In the industrial world, thermography has a seemingly unlimited number of uses, from detecting hot spots to checking if insulation is working. And now that modern thermal imaging sensors, first used by the military in the 1950s, have gone from costing tens of thousands of dollars to a few hundred, people are finding how useful it is to have one of these at home.
Photo: FLIR
You can check for drafts in the entryways, check if your dinner is the right temperature, or to find the dog at night in the backyard.

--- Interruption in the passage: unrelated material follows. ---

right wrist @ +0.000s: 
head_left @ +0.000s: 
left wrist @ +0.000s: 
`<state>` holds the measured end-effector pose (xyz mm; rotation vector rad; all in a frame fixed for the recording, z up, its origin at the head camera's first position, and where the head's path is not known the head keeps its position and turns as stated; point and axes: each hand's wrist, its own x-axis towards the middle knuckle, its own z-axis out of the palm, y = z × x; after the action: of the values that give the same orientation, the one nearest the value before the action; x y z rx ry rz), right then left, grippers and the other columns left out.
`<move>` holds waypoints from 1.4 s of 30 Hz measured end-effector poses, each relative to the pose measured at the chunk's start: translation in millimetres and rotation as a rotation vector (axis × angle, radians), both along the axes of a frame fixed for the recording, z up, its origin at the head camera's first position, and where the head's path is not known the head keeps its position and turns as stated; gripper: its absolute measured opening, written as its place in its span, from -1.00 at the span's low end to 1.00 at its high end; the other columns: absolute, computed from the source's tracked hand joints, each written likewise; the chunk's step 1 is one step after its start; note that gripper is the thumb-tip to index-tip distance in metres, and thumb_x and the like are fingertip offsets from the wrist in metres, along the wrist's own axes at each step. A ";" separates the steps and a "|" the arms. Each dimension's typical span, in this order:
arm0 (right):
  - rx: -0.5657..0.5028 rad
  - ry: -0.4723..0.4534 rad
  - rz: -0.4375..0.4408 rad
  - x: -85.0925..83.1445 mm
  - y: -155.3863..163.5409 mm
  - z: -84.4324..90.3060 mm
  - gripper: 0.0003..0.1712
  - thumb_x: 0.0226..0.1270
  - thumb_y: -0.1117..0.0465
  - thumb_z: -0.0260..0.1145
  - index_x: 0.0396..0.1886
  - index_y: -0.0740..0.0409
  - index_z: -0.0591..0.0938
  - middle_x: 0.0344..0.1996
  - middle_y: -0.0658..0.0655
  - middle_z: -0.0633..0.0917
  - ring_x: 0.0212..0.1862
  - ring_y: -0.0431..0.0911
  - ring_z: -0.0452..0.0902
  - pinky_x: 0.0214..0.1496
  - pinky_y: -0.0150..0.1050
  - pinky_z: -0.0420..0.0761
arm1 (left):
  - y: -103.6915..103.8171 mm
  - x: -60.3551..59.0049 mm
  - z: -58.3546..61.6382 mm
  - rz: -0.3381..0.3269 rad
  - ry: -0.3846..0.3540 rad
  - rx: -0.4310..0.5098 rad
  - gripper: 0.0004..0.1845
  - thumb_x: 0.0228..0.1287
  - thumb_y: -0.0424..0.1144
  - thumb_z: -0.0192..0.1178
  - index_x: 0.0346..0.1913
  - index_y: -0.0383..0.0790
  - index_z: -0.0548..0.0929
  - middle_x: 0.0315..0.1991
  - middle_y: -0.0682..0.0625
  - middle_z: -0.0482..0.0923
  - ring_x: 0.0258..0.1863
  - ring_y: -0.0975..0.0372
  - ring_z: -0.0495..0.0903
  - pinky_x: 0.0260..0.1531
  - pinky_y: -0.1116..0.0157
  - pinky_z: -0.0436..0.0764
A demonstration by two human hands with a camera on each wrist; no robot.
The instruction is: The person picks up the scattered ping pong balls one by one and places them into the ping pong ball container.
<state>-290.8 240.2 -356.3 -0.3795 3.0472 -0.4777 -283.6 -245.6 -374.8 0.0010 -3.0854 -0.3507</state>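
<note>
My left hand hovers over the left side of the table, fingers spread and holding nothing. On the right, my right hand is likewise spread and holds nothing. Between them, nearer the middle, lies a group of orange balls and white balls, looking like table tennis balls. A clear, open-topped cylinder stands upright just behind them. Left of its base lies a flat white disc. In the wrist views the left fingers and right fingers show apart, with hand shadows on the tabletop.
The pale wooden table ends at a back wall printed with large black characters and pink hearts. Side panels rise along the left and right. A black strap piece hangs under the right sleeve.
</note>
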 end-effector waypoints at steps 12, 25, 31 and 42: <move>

To make this technology more accessible, thermal imaging leader FLIR Systems launched the FLIR ONE, an attachment for smartphones that converts them into thermal imagers. The small, slender clip-on plugs right into the bottom of an iOS or Android mobile device, and you don't have to be a pro to decipher what you see. The MSX technology assists your thermograph -- created by the micro-sized Lepton thermal camera -- by enhancing the blue and red blobs into detailed shapes via the adjacent VGA visible light camera.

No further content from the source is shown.